Clockwise, from top left: The Keep, Songs for Presidents, Bunker, Morscher's, Outpost, Houdini Kitchen Laboratory  

Yes, it’s true: At the Brooklyn-Queens border, there are some new restaurants, bars, and priced-out-of-Williamsburg artists (plus a bunch of 30-unit rentals). This led the New York Times to coin the loathed-by-residents name “Quooklyn” back in June. But, happily, at its core, Ridgewood is still the traditionally Mexican and Eastern European middle-class neighborhood it’s been for the past 30-odd years. Now there are some galleries here, a haute-Vietnamese street-food joint there, but they haven’t supplanted the pork stores with dangling spicy kielbasa in the windows and packed summertime street fairs with Mexican corn and pineapple smoothies. The neighborhood has more than a bunch of solid years left, so please give it some dignity and call it by its real name.

Eat: Goat-Cheese Pizza and Warm Pork Belly
Ridgewood residents all convene at the two-year-old Norma’s (59-02 Catalpa Ave.; 347-294-0185)—a café where 20-somethings putter away on their laptops, kids get cookies after school, and everyone goes for a cup of coffee. Crystal River Williams, who co-owns it with Denise Plowman, offers a tour through the hood’s culinaryscape:

Romantic Dinner
Ltauha (55-50 Myrtle Ave.; 347-689-3462) is very unassuming from the outside. Their flatiron steak with creamy spinach is straight­forward and delicious. Let’s face it, a good steak is sexy.”

Lunchtime Pizza
“If we just want a slice, we’ll go to Rosa’s (6265 Fresh Pond Rd.; 718-497-7672), but for brick-oven pizza, we love Houdini Kitchen Laboratory (1563 Decatur St.; 718-456-3770) just like everyone else in Ridgewood. The spicy habanera with pork and the Houdini Green with goat cheese are hands down our favorites.”

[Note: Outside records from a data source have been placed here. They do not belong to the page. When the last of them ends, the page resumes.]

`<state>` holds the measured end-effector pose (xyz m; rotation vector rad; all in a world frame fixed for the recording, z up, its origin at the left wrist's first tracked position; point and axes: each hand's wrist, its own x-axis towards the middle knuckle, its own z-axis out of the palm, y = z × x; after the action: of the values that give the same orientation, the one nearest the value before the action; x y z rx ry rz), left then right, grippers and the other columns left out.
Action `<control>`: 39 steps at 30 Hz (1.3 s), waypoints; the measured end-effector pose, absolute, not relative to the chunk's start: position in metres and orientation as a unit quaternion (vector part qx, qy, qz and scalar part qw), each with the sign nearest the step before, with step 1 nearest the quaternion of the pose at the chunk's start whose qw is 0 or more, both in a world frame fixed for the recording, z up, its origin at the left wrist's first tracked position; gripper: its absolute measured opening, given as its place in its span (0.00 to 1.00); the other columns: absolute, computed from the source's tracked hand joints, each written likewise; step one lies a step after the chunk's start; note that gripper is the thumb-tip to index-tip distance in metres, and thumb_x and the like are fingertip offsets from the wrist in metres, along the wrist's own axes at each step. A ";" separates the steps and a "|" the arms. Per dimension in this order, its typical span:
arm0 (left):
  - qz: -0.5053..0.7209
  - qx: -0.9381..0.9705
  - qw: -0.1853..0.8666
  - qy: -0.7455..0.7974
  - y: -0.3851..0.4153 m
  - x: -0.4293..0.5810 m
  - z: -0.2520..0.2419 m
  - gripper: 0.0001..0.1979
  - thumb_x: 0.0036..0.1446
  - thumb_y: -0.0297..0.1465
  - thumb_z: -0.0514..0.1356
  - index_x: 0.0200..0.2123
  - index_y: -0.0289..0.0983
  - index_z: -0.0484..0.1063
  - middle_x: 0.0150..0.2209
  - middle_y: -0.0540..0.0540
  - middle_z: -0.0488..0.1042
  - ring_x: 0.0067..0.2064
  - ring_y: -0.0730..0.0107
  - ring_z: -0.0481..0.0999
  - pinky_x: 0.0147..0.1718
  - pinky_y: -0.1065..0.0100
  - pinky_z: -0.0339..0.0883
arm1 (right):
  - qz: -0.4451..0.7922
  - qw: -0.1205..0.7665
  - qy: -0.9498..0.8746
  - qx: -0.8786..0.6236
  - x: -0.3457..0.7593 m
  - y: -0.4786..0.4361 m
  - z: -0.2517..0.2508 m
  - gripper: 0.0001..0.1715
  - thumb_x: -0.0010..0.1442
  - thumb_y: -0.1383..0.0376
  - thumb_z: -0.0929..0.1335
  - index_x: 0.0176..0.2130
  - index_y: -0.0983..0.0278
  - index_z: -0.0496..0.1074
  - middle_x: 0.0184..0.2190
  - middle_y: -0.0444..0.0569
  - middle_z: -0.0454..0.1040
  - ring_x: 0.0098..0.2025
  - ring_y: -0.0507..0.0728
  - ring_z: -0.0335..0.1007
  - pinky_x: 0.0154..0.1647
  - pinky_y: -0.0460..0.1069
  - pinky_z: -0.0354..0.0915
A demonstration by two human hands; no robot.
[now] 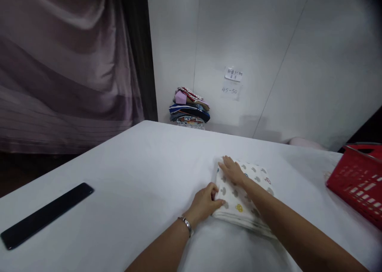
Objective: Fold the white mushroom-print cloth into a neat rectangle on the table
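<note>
A folded white cloth (238, 192) printed with grey, yellow, red and blue mushroom shapes lies on the white table (143, 164), right of the middle. My left hand (204, 202), with a silver bracelet at the wrist, pinches the cloth's left edge between thumb and curled fingers. Across the far left corner of the cloth rests my right hand (232, 171), its fingers lying flat on top. The right forearm passes over the cloth and hides part of its right side.
A long black strip (47, 214) lies at the table's left. At the right edge stands a red basket (358, 184). Behind the table, folded fabrics (190, 109) are stacked by the wall beneath a paper sign (233, 74). A curtain (65, 65) hangs at the left.
</note>
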<state>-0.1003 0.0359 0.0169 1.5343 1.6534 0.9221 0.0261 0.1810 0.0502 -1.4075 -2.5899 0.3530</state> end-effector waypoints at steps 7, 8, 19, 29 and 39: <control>0.363 0.594 0.339 0.633 0.036 -0.100 0.016 0.16 0.44 0.42 0.63 0.34 0.43 0.64 0.26 0.57 0.66 0.29 0.72 0.66 0.28 0.70 0.55 | 0.188 0.091 -0.867 -0.453 0.074 0.111 0.038 0.37 0.62 0.47 0.57 0.64 0.60 0.54 0.66 0.49 0.48 0.68 0.64 0.38 0.65 0.63 0.38; 0.365 0.595 0.339 0.631 0.036 -0.101 0.016 0.16 0.44 0.42 0.63 0.35 0.43 0.64 0.26 0.57 0.67 0.29 0.72 0.66 0.28 0.70 0.56 | 0.183 0.088 -0.869 -0.452 0.078 0.107 0.035 0.36 0.61 0.48 0.58 0.64 0.60 0.55 0.66 0.50 0.49 0.68 0.64 0.39 0.65 0.64 0.39; 0.375 0.586 0.346 0.630 0.037 -0.101 0.012 0.17 0.43 0.42 0.64 0.35 0.43 0.65 0.26 0.56 0.67 0.29 0.71 0.67 0.28 0.69 0.56 | 0.151 0.102 -0.884 -0.430 0.088 0.107 0.019 0.33 0.62 0.52 0.60 0.62 0.61 0.58 0.65 0.51 0.52 0.67 0.64 0.42 0.65 0.64 0.40; 0.374 0.598 0.331 0.627 0.037 -0.102 0.010 0.16 0.45 0.41 0.63 0.35 0.43 0.64 0.26 0.56 0.67 0.29 0.71 0.66 0.28 0.68 0.56 | 0.117 0.101 -0.889 -0.432 0.087 0.102 0.017 0.33 0.63 0.51 0.58 0.63 0.61 0.57 0.65 0.51 0.50 0.67 0.62 0.42 0.66 0.63 0.41; 0.362 0.624 0.301 0.623 0.040 -0.102 0.013 0.14 0.48 0.41 0.61 0.36 0.41 0.63 0.23 0.58 0.64 0.26 0.75 0.64 0.26 0.72 0.53 | 0.171 0.042 -0.895 -0.410 0.110 0.067 0.056 0.32 0.65 0.50 0.54 0.63 0.60 0.56 0.66 0.51 0.51 0.67 0.60 0.41 0.65 0.60 0.42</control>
<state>-0.1021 0.0399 0.0125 1.6564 1.6538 0.9615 0.1102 0.0666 0.0560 -1.2539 -2.7399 0.5234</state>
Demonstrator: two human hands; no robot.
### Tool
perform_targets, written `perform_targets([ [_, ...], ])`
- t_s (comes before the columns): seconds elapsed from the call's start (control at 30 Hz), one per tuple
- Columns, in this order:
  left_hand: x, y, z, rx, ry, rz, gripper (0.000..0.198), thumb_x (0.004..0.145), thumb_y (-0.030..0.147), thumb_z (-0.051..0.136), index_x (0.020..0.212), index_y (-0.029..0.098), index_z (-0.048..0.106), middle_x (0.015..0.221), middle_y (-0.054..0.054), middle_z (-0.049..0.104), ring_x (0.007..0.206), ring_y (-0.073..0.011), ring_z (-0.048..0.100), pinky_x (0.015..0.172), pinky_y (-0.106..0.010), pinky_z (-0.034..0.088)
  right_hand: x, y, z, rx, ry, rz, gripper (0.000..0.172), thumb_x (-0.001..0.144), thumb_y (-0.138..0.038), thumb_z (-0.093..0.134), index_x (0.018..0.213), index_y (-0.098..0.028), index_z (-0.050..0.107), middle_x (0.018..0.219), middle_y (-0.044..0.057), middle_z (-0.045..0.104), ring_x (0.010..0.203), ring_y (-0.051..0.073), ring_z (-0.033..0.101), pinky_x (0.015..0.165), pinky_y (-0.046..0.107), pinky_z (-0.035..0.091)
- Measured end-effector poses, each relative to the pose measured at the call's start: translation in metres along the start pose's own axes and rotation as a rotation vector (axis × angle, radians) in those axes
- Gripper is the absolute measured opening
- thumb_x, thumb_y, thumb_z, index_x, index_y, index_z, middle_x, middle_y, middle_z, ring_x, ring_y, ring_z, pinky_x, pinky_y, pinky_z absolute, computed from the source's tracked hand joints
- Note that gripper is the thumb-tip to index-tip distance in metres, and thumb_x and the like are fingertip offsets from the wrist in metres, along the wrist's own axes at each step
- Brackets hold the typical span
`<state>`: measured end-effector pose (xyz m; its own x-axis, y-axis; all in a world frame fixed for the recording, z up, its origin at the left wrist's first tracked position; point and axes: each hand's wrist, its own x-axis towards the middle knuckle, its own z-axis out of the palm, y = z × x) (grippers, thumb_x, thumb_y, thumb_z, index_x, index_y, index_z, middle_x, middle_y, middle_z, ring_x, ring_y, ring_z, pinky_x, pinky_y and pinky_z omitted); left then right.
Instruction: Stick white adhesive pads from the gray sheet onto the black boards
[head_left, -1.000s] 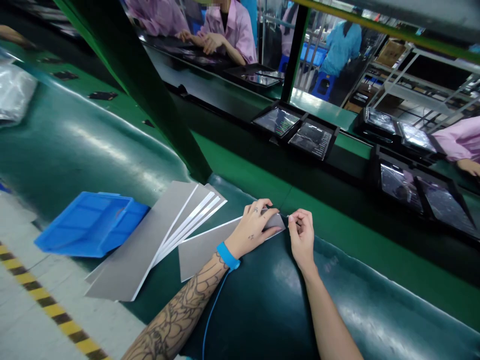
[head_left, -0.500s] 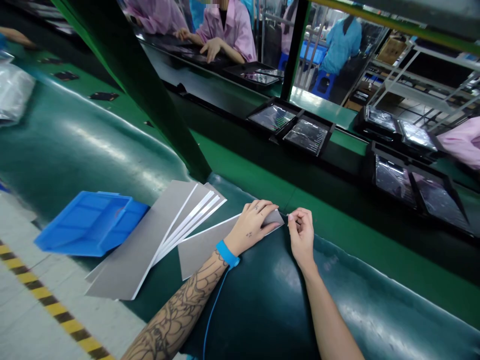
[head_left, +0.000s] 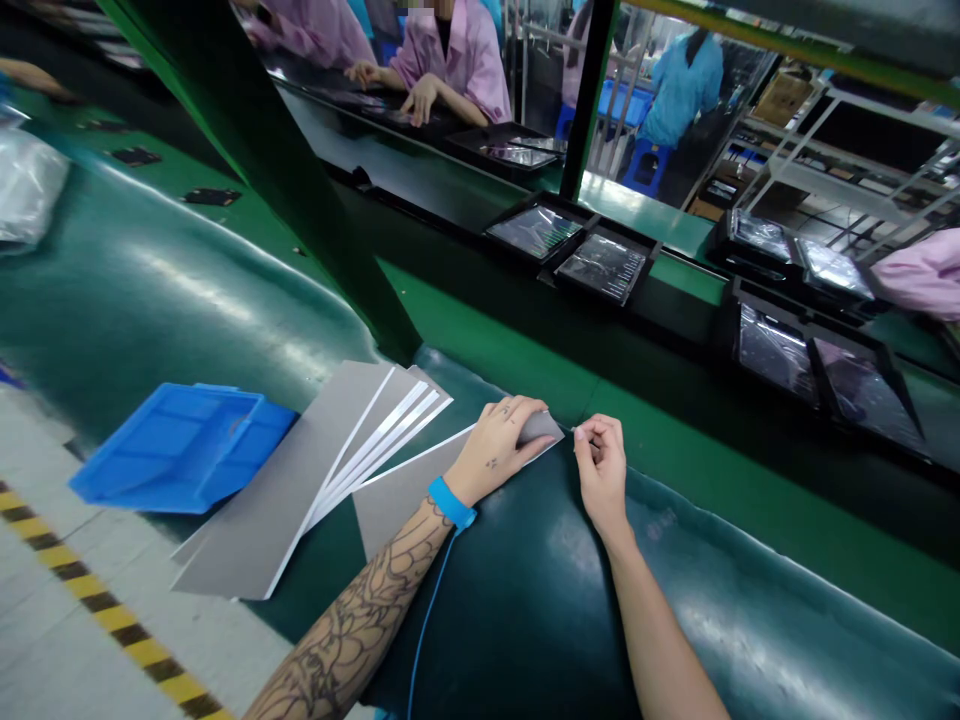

When the Parents are in Town
“We just took Denise’s dad to Bunker (46-63 Metropolitan Ave.; 718-386-4282), which specializes in high-end Vietnamese street food—the hype is well deserved. Try the flounder and the sparkling New York mead from Divinity.”

Pork to Go
“We’re in love with Morscher’s (58-44 Catalpa Ave.; 718-821-1040)—that’s where we get all of our bacon and ham. If you’re lucky enough to walk in when the pork belly is warm from the smoker, get it. Get it!”

Shop: Meander Down Myrtle Avenue
Myrtle Avenue between Wyckoff Avenue and Fresh Pond Road is one of Ridgewood’s main drags, where, during the holidays, locals enjoy 24/7 Christmas carols pumped through outdoor speakers. Sarah Feldman, of listings site Ridgewood Social, gives some highlights.

Towels and T-Shirts
Telco, 58-09 Myrtle Ave.
“This may look like your basic variety store, but it is a mix of housewares as well as clothing. I found this cute dinosaur-print tee for $4. They also sell some dead-stock vintage for cheap.”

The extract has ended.